If it doesn't then I guess I'll have to purchase the adaptor or bend the pins that don't align, or yank them out and drill a hole where they are supposed to go.

Before soldering I think i'm going to work on splitting the c-sync signal (pin 1 on the Saturn) so that the FPGA will produce the right polarity HSync and VSync pulses. I'll figure later how to deal with the full composite video to get the signals since they live in the lowerr 500mV of the signal. I might have to resort to the LM1881 since it will give me the back porch information.

I don't expect all this to give me the final solution either since the write clock and the sampling clock is determined by the SuperScan board, so it's just to wet my feet. Eventually I think a board that has all the needed hardware and a true 8 or 10 bit ADC decoder so I can control the pixel clock with the HSync VSync and backporch information to make it as pixel exact as I can, maybe even substitute the FPGA eventually with a PSoC 4 or something cheap like that.

But if i can get it to record video into the microSD card as a proof of concept then i'm more than half way there

[Legion]

But if i can get it to record video into the microSD card as a proof of concept then i'm more than half way there

If you can get it working with good image quality you should sell them.

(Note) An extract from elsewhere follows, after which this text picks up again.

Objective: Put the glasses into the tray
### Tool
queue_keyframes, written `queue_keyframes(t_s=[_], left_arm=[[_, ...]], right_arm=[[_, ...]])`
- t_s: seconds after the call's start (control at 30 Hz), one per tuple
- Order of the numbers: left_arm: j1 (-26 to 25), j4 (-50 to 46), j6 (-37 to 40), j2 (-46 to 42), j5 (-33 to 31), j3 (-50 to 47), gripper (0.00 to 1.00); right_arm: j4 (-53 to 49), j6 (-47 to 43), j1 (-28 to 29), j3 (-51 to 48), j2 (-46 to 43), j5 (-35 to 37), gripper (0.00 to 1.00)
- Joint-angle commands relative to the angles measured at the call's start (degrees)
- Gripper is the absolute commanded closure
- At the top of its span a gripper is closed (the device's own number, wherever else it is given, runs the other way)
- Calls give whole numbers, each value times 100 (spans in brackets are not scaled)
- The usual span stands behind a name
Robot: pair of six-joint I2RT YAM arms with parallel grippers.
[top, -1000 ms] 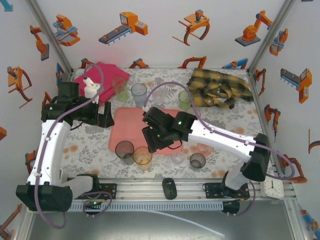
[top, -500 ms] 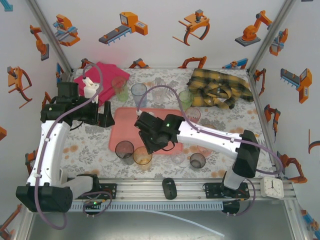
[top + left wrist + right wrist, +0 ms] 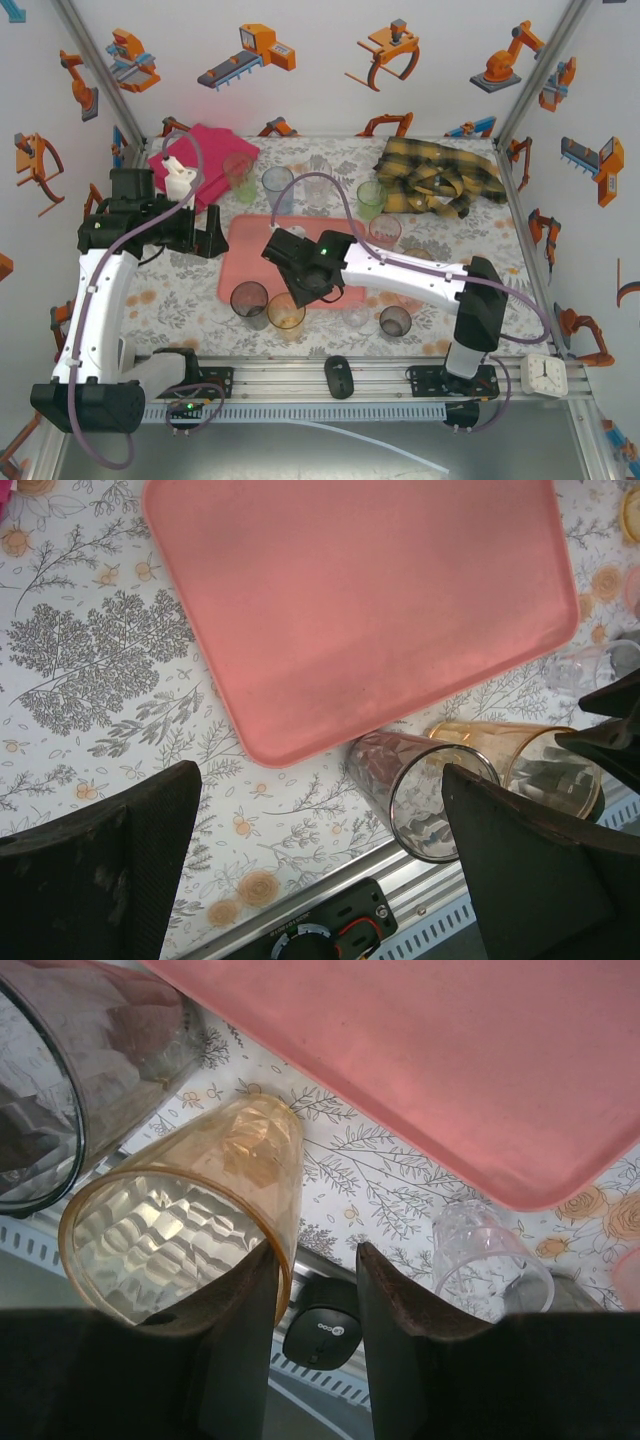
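amber glass (image 3: 200,1175) stands just beside the right gripper (image 3: 315,1265).

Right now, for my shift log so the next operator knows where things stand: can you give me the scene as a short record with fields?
tray: flat on the table, no glass on the part in view
amber glass: upright just off the tray's near edge, next to the smoky dark glass
right gripper: low beside the amber glass, jaws apart, gripping nothing
left gripper: wide open, empty, left of the tray
progress: nothing placed yet
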Motion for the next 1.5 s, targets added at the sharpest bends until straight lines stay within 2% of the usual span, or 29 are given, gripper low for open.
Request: queue_keyframes(t_s=[0.0,0.5,0.77,0.93,1.17,1.47], left_arm=[[25,33,9,-93,111,-62,2],[23,48,19,-214,129,-124,2],[29,36,9,-269,122,-119,2],[26,21,5,-290,121,-88,2],[34,0,3,-310,104,-45,2],[36,-19,-18,-314,113,-18,2]], right_arm=[[-179,124,75,175,66,255,63],[-244,117,180,172,105,450,73],[-330,87,265,206,89,624,82],[-336,91,280,207,43,650,91],[-303,100,287,229,-173,732,98],[-447,3,251,370,-392,690,100]])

Those Micomsoft devices go for ~$400.

[miguelvp]

Market is so small that I don't know, but maybe! I always wanted to design a board, this could be a good excuse

Little progress today with some frustrations.

This is my triple channel up to 330MHz 8 bit per color VGA DAC



It hooks directly into Altera compatible GPIO headers (the BeMicro CV has one as well).
By looking at it you will figure that it extends the connector to use the unused pins, right?

So I was trying to use pin1 since it's a clock input, and couldn't see the signal at all, played with buffers and all kinds of i/o input configurations, nothing.

Hooked the scope to the signal and it was fine but I couldn't see anything if I probed pin 1 with the scope on the FPGA. Then it dawn on me to do a continuity test and NOTHING!.

Detached the board look on the bottom:



It's not connected at all! why wouldn't they just add the needed traces between the connectors totally escapes me. I mean, they even have the unconnected pins soldered.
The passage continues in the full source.